The core story is fairly inconsequential — a globetrotting romp that’s useful, but mostly to facilitate Kerry’s scenic munching and the interaction of the three anthropomorphic heroes. It’s a mashup of the second and third Sonic games that fans will love, with elements and references from other games, including Sonic Adventure 2, the military organization GUN, and owning a coffee shop called “The Mean Bean” Robotnik lackey.

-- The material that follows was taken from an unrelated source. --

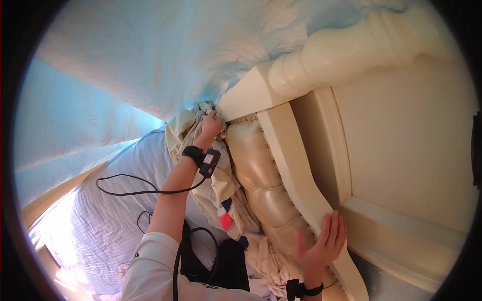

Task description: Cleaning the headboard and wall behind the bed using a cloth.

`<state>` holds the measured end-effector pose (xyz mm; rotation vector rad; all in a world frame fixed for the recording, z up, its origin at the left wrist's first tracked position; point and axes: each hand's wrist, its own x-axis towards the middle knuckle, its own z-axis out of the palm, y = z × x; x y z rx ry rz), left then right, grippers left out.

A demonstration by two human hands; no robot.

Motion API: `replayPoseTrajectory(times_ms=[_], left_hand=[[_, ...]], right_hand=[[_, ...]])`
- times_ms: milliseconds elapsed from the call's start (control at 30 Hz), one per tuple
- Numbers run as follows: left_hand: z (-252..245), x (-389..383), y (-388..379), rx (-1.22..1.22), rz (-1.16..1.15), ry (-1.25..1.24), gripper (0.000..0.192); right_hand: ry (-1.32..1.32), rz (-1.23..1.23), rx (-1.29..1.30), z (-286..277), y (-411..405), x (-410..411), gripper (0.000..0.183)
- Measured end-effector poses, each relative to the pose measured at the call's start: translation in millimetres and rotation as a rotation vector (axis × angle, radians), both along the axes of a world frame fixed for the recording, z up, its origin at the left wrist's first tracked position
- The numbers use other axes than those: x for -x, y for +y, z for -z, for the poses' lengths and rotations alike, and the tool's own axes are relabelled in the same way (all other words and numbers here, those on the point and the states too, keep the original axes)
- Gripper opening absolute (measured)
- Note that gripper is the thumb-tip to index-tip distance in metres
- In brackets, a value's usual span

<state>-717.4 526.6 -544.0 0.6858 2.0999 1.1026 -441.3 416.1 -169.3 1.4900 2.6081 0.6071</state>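
My left hand (pixel 212 123) reaches to the corner where the padded headboard (pixel 250 154) meets a cream bedpost (pixel 248 90), its fingers curled on bunched light fabric (pixel 184 126). A black strap with a small box is around that wrist, and a cable hangs from it. My right hand (pixel 323 240) lies with fingers spread on the cream wooden rim (pixel 297 169) of the headboard, holding nothing. Crumpled cloth (pixel 229 203) with red and navy patches runs along the padding.
Pale blue curtain fabric (pixel 124 56) hangs beyond the bed. A bluish quilted bedcover (pixel 116 210) spreads on the left. Behind the headboard stands a cream panel (pixel 403 139), with a thick turned post (pixel 339 56) above it. Black cables loop near my left arm.
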Motion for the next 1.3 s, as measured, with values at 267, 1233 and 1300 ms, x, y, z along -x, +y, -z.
replayPoseTrajectory(times_ms=[267,1233,1300], left_hand=[[-205,5,-16,-0.27,0.003,-0.321,0.04],[-559,21,-140,-0.729,0.522,-1.193,0.038],[-602,27,-143,-0.849,0.514,-0.789,0.037]], right_hand=[[0.162,0.004,0.069,-14,-5,-1,0.064],[0.862,-0.106,-0.046,-143,-83,-130,0.027],[0.795,-0.054,-0.206,-150,-91,-151,0.026]])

Crucially, the way these things are executed is fun for fans, but more like a wink than an elbow on an elbow. It doesn’t get in the way of what’s most important: It’s a family movie for kids, including those who’ve never even seen the ancient game that appeared decades before they were born. The source material is revered, but not an invulnerable god.

The result is a raucous adventure that’s a subtle but measurable small upgrade over its predecessor. As mentioned, the biggest objection I can make is length. There’s a lot to cover, but two hours still feels too long for a kid-friendly caper, and it’s easy to see where sequences like Sonic’s home alone montage, the human character’s wedding go wrong, etc. And one dance could have been cut down to around 15 minutes of running time.

But we come back to that ending. People began to applaud as the credits were decorated with some truly gorgeous game tribute sprite art. It started in a corner with a group of teenage lads sitting, and then spread. I have to make it clear here: this is also in the UK. Movie theater applause is not common here. I’ve almost only experienced it in Star Wars and Marvel movies. Now, Sonic. In a room packed with the film’s target audience, the response seemed to be downright delighted. As a late-credits stinger teases what’s coming next, a girl who’s impossible to be over 10 in the first few rows jumps out of her seat in excitement, whispering a character’s name to her parents.

This is probably the most impressive thing here. From the disaster’s first trailer to the redesign, the Sonic movie is a story of redemption. In a way, the sequel is completely imperfect—much like a Sonic game. But it sticks to the landing, which is pretty fun. I expect it to make money — a third movie, plus a Knuckles spinoff TV show starring Elba, is already on the way.

Does Sonic 2 or its predecessor deserve the title of the best video game movie of all time? I have no idea. This is definitely up for debate. The difference: as a complete series, Sonic’s leap from game to movie is the most successful of all time. The future seems bright; a second golden age of blurry blue may still be in the early stages.

Anyway, until Sega releases another 5/10 smelly game.